§ **TASK OBJECTIVE**: Quote the records below word for word, please, from the very first line through the one that contains "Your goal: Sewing", and nothing beyond it.

**** PROVIDED DATA

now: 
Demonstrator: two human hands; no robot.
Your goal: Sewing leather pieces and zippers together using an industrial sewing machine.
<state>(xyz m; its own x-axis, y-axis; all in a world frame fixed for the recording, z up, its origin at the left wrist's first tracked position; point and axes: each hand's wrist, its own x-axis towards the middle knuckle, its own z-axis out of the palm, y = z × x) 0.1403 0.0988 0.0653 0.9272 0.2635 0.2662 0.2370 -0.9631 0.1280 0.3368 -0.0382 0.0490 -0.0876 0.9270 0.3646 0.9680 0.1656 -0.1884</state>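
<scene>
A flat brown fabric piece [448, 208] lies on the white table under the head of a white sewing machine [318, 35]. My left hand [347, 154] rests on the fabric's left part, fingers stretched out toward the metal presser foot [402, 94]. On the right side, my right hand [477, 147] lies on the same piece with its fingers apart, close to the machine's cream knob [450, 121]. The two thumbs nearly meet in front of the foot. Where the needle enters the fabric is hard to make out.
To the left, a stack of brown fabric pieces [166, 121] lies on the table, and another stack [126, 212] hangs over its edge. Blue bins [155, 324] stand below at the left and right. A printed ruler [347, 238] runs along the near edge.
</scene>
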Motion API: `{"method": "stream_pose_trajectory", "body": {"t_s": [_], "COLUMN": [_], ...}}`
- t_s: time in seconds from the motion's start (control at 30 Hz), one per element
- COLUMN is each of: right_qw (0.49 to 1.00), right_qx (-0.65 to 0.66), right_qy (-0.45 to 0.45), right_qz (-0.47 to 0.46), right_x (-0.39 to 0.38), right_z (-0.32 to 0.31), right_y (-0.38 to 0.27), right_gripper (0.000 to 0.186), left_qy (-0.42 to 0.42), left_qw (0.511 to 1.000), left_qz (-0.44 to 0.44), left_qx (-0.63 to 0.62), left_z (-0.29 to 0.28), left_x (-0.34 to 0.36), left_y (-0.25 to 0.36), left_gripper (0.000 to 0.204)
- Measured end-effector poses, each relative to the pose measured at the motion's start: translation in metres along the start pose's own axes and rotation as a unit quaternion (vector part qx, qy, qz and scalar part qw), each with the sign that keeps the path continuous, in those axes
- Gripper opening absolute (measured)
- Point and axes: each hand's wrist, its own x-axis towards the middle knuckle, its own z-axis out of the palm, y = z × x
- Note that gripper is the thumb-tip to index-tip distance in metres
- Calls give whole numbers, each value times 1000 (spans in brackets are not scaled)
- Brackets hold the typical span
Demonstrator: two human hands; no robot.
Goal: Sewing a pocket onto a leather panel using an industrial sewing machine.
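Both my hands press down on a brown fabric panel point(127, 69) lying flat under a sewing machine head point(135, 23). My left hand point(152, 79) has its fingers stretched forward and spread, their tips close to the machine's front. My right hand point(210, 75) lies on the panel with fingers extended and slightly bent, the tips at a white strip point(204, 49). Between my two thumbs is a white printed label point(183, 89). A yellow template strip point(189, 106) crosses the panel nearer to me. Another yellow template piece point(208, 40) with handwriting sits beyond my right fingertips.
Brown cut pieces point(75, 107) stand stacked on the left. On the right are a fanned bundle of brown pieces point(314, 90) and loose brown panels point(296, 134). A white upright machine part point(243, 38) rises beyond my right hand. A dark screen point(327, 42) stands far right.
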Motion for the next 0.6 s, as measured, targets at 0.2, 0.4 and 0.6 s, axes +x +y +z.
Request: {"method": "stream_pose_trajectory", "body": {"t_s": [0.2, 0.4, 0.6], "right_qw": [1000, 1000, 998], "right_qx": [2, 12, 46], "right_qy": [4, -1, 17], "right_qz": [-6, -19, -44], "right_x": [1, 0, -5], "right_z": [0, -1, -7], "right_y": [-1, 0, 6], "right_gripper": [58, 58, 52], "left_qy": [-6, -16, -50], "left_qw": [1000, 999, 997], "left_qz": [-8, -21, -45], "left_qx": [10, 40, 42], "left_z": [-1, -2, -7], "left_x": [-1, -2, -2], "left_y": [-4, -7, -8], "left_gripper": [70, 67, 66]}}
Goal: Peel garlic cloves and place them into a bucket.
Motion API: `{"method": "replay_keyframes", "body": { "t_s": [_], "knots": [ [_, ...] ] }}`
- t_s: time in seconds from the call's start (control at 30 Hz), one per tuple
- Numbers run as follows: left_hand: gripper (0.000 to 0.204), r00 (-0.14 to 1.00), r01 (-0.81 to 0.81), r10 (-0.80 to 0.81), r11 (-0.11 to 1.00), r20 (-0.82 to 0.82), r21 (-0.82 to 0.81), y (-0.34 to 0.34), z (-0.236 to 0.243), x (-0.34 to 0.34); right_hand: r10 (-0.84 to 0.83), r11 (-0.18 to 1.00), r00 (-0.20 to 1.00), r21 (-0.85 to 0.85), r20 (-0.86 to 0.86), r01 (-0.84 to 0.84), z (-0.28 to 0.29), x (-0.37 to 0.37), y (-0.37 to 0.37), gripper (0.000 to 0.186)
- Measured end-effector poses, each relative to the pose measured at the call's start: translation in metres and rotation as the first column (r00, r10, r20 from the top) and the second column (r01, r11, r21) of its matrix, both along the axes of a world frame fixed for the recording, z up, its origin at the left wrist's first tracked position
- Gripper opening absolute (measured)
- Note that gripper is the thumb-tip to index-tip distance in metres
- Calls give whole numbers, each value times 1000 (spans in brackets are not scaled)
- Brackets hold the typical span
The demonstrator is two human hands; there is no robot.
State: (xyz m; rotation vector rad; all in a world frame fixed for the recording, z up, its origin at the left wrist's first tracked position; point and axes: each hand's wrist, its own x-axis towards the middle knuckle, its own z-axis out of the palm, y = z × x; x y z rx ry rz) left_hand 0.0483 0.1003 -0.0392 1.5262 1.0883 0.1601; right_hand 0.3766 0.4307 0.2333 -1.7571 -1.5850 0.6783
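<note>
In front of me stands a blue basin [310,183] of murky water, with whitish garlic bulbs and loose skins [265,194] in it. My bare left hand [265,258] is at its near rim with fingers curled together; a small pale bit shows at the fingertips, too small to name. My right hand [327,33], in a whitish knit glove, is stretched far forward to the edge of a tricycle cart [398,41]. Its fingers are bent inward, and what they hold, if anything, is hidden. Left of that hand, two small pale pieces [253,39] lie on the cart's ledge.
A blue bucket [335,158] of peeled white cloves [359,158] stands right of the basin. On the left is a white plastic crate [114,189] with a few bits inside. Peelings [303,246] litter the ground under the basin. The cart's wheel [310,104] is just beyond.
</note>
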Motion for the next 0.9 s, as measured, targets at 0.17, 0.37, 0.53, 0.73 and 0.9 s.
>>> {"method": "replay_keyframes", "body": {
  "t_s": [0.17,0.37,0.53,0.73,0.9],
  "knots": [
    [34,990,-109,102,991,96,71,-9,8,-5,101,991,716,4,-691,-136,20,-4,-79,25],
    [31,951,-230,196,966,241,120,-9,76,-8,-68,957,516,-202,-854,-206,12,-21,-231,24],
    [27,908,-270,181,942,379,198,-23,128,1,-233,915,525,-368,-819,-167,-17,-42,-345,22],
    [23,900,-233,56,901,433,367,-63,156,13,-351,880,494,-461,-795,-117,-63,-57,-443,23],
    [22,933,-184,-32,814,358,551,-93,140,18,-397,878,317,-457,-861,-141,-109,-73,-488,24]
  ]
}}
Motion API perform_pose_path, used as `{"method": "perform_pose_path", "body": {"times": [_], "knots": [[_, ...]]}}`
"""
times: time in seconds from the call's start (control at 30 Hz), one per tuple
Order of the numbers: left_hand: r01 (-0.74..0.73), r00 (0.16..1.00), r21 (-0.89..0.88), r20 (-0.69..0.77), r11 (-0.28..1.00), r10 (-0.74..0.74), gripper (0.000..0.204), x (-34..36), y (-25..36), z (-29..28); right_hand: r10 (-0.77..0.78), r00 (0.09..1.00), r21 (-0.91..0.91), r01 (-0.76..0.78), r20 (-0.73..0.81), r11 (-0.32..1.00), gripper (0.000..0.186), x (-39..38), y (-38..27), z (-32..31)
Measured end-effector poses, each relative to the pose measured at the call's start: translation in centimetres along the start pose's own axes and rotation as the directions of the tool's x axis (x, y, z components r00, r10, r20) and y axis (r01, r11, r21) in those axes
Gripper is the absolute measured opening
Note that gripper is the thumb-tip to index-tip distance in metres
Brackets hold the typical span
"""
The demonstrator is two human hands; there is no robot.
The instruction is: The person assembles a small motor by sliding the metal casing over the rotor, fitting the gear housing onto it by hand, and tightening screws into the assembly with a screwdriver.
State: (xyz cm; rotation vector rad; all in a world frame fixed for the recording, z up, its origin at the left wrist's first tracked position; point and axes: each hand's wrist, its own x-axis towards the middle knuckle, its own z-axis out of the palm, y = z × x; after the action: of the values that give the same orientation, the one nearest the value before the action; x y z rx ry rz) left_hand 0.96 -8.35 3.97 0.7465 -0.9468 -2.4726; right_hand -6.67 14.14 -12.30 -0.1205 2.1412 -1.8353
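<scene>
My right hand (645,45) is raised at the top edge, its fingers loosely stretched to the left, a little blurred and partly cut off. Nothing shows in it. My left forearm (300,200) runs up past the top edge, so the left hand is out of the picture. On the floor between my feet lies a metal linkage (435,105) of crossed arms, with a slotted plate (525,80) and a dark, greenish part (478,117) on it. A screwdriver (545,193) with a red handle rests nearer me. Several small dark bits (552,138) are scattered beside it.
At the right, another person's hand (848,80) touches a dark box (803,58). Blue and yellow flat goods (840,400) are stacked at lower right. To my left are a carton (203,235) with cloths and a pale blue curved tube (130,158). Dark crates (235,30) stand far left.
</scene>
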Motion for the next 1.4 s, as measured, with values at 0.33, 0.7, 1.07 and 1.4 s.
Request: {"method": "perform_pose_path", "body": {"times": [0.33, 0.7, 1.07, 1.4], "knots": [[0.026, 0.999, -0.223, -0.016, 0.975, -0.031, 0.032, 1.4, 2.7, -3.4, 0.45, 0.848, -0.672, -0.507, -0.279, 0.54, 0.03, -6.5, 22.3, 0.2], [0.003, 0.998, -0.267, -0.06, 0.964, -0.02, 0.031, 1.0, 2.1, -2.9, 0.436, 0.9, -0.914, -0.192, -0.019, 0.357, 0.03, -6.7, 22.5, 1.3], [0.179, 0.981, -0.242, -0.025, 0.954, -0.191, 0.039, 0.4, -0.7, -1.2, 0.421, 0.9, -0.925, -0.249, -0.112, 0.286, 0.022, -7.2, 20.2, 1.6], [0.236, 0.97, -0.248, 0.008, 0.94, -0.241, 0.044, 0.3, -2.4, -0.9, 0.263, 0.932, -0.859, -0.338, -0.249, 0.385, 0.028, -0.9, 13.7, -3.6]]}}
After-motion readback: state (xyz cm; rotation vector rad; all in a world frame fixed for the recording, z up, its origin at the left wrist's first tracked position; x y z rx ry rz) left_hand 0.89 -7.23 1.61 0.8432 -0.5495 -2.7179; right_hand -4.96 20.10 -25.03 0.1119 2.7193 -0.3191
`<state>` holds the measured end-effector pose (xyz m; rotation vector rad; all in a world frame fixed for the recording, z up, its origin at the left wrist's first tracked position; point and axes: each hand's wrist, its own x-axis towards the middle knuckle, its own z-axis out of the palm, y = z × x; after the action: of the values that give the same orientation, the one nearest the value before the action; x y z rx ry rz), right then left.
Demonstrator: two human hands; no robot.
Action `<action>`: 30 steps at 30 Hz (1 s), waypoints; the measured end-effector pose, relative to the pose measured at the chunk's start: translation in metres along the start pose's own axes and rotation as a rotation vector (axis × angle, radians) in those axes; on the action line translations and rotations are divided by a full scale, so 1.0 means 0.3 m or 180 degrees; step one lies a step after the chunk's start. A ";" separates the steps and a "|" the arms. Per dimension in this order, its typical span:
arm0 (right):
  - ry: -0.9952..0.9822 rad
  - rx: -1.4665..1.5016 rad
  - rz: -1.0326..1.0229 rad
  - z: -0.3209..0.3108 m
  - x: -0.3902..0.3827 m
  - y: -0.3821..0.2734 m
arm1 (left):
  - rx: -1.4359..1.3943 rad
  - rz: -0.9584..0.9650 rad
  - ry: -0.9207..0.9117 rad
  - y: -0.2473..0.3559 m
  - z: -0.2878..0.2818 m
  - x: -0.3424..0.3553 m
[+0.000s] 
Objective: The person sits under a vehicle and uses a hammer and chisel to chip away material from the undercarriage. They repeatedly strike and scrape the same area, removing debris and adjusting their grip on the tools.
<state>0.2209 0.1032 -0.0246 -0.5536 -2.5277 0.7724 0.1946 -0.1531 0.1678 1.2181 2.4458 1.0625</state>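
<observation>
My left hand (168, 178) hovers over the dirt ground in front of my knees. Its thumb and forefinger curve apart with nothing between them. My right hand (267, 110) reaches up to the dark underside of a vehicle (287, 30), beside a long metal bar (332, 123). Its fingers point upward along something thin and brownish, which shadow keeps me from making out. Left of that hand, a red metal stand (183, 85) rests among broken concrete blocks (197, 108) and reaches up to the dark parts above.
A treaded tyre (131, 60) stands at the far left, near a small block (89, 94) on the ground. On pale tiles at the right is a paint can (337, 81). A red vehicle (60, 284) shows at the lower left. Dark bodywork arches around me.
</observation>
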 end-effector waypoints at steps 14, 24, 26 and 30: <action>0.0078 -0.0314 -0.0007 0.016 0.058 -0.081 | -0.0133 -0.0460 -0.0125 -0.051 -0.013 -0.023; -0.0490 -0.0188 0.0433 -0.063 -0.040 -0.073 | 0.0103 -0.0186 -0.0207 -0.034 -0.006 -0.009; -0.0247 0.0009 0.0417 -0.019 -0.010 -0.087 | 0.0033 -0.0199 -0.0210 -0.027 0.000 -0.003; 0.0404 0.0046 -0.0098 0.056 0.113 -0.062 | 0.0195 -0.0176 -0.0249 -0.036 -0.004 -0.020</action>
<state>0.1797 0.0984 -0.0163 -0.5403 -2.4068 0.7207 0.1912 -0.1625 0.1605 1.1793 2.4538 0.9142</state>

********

§ **WRITTEN SOLUTION**:
now: 
Demonstrator: two human hands; no robot.
Your goal: Sewing leather pieces and zippers together using an industrial sewing machine.

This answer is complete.